Le Modèle noir

Exposition Le Modèle noir. De Géricault à Matisse

Au Musée d’Orsay du 26 mars au 22 juillet 2019

Quel regard a porté (et porte encore) la société française sur les noirs ? De quelle manière l’art en a t-il rendu compte ? Et quelle place ont occupé des personnalités noires dans le monde de l’art de la fin du XVIIIème siècle aux années 1930 ?

Ces questions sont abordées de front dans l’exposition événement « Le modèle noir. De Géricault à Matisse » en ce moment au Musée d’Orsay.

Les jalons chronologiques de l’exposition sont porteuses de sens : 1794, première abolition de l’esclavage pendant la Révolution Française ; années 1930, l’émergence du concept de négritude sous l’impulsion de grands penseurs comme Aimé Césaire ou Léon-Gontran Damas.

Car l’histoire des regards portés sur la personne noire est indissociable d’une histoire tragique, celle de l’esclavage, de la domination des corps, de la déshumanisation que rappellent de nombreuses œuvres exposées. Une des plus frappantes est le tableau de Verdier « Le châtiment des quatre piquets » qui montrent l’horreur de la banalité des sévices infligés aux esclaves noirs dans les colonies.

Ces longs siècles de domination occidentale, de traites négrières, d’esclavage ont durablement installé dans les esprits l’idée d’une supériorité blanche. Et la seconde abolition de 1848, même si elle est un événement historique majeur, ne va pas changer les choses dans ce domaine. Le célèbre tableau « L’abolition de l’esclavage dans les colonies françaises » de Biard révèle cette ambiguïté. Œuvre de propagande, il montre des esclaves libérés de leurs chaînes mais toujours soumis à la domination des colons français.
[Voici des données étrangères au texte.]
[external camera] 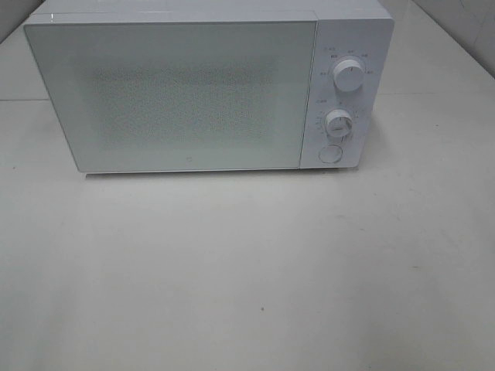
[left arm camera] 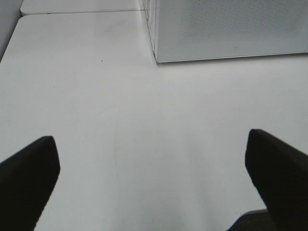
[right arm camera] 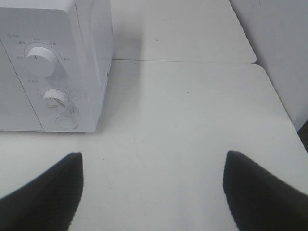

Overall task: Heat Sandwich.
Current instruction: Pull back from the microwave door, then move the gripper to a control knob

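Hovering left tool (left arm camera: 150,144) and right tool (right arm camera: 154,158) over table (external camera: 232,270), both spread wide, pinching nothing. Facing microwave (external camera: 363,39), door (external camera: 170,93) shut. Not seeing sandwich in any view; maybe inside, cannot tell. Risking: missing round button (external camera: 330,154) with spread tips and shoving microwave backward; knocking lower knob (external camera: 338,121) just above it off setting; starting heating with nothing inside if sandwich missing.

Wht table (external camera: 247,278), microwave (external camera: 170,93) on it.
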Controlling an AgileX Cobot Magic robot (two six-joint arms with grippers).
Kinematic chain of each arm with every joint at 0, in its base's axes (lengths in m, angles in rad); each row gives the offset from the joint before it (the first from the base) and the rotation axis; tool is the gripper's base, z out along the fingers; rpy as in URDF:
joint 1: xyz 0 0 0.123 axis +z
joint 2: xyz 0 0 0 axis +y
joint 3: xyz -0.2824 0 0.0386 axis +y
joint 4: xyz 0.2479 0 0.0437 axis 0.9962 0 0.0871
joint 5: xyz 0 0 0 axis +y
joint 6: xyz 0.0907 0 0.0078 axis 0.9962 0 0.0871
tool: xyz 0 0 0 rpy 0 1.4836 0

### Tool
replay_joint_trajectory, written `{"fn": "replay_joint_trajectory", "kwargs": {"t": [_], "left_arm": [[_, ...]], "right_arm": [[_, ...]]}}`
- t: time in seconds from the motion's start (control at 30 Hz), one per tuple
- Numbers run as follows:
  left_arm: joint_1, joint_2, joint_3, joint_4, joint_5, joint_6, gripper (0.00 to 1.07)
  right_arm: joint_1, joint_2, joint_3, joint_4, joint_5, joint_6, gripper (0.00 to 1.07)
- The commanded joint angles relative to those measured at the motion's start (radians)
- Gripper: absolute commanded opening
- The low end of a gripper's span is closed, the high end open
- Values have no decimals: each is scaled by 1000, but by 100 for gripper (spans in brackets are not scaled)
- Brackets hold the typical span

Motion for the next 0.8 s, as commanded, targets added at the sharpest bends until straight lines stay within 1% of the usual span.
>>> {"fn": "replay_joint_trajectory", "kwargs": {"t": [0.03, 0.13, 0.43, 0.73, 0.8], "left_arm": [[4, -28, 3, -5, -3, -5, 104], [4, -28, 3, -5, -3, -5, 104], [4, -28, 3, -5, -3, -5, 104], [4, -28, 3, -5, -3, -5, 104], [4, -28, 3, -5, -3, -5, 104]], "right_arm": [[-6, 39, -8, -2, -47, -3, 76], [-6, 108, -8, -2, -106, -3, 76], [-6, 245, -8, -2, -256, 13, 76], [-4, 349, -7, -2, -355, 46, 76], [-3, 380, 19, -3, -449, 45, 76]]}}
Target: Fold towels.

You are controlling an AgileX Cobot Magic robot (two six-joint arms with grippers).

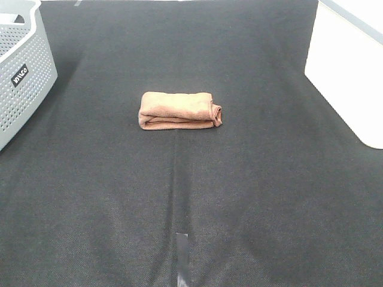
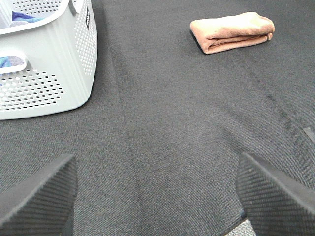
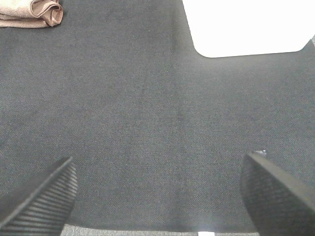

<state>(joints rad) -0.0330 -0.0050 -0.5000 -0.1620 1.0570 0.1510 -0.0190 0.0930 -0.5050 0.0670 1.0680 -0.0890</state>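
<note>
One towel [image 1: 179, 110] lies folded into a small bundle in the middle of the surface [image 1: 239, 209], so this fold looks finished. Both tools, left [image 2: 157, 196] and right [image 3: 157, 196], are wide open, empty, far from it. The basket [image 2: 59, 73] holds more cloth, perhaps next.

Reddish-brown folded terry-cloth towel [image 1: 179, 110]: soft, matt, finely napped pile, stitched hem visible at one end. Dark grey woven fabric table covering [image 1: 251, 197]: matt, coarse diagonal weave, faintly creased. Pale grey perforated plastic laundry basket [image 2: 59, 73]: smooth, slight sheen, rows of small round holes. White rounded container [image 1: 353, 72]: smooth, featureless finish, material uncertain. Black gripper finger pads [image 2: 42, 194]: matt, rubber-like, ribbed diamond texture.
</note>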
Cette histoire de domination se retrouve aussi dans le titre donné aux œuvres. Un exemple frappant est donné avec le tableau « Portrait de Madeleine » de Marie-Guillemine Benoist qui accueille les visiteurs dès le début de l’exposition. Ce tableau a d’abord été intitulé au moment de sa création en 1800 « Portrait d’une négresse », avant d’être rebaptisé une première fois « Portrait d’une femme noire » en 2000. Et c’est à l’occasion de l’exposition « Le modèle noir » que le tableau obtient son titre définitif. Ce nouveau titre redonne de l’humanité à la personne représentée, elle n’est plus enfermée dans sa couleur de peau. Imaginerait-on un tableau s’intitulant « Portrait d’une femme blanche » ?
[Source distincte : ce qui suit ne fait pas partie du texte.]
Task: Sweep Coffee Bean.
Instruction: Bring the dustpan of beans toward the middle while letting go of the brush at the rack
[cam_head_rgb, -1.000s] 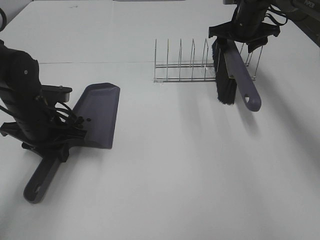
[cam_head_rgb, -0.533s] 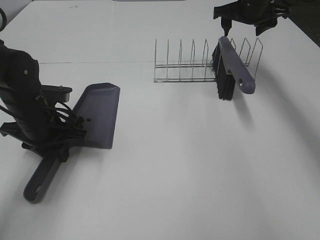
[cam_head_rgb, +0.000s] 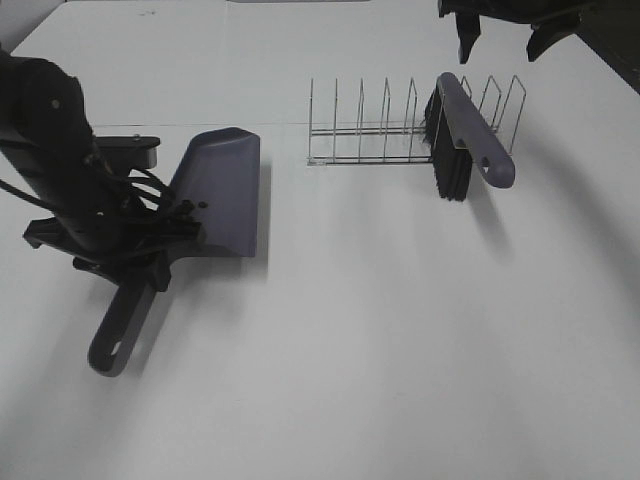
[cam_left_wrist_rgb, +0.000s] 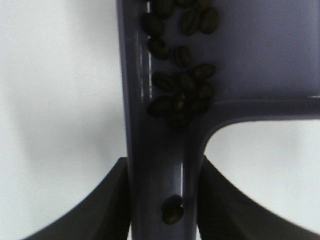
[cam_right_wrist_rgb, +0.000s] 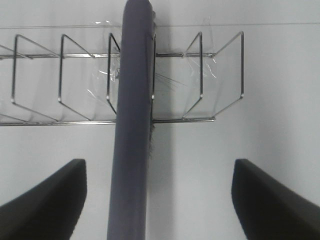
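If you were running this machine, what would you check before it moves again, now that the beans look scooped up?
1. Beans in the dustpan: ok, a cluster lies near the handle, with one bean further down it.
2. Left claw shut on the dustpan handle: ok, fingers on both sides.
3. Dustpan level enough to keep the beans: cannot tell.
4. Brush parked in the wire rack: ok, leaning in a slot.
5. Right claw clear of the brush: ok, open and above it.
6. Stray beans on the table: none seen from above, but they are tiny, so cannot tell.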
De grandes figures, connues ou méconnues, et dans des domaines très variés, jalonnent l’histoire de ce combat pour l’égalité : Toussaint Louverture, le modèle Joseph (représenté sur le célèbre tableau de Géricault « Le radeau de la Méduse »), Alexandre Dumas, Ira Alridge ou plus tard Joséphine Baker. Tout au long du XIXème siècle, dans une société où les théories racistes sont couramment défendues, de nombreux artistes utilisent des modèle noirs : Gérôme, Manet, Nadar plus tard Matisse. L’un des mérites de l’exposition est de montrer quelle place occupaient les personnes noires dans la société française de l’époque. Par exemple, aux Beaux-Arts de Paris, une quarantaine de modèles étaient noirs.

Au XXème siècle, le mouvement de la négritude est le début d’une prise de conscience de la « décolonisation des esprits » qu’il faut entreprendre et dont cette exposition se fait l’écho puissant. En 2019, cette décolonisation est loin d’être achevée, et de ce point de vue, l’exposition a clairement une visée politique salutaire.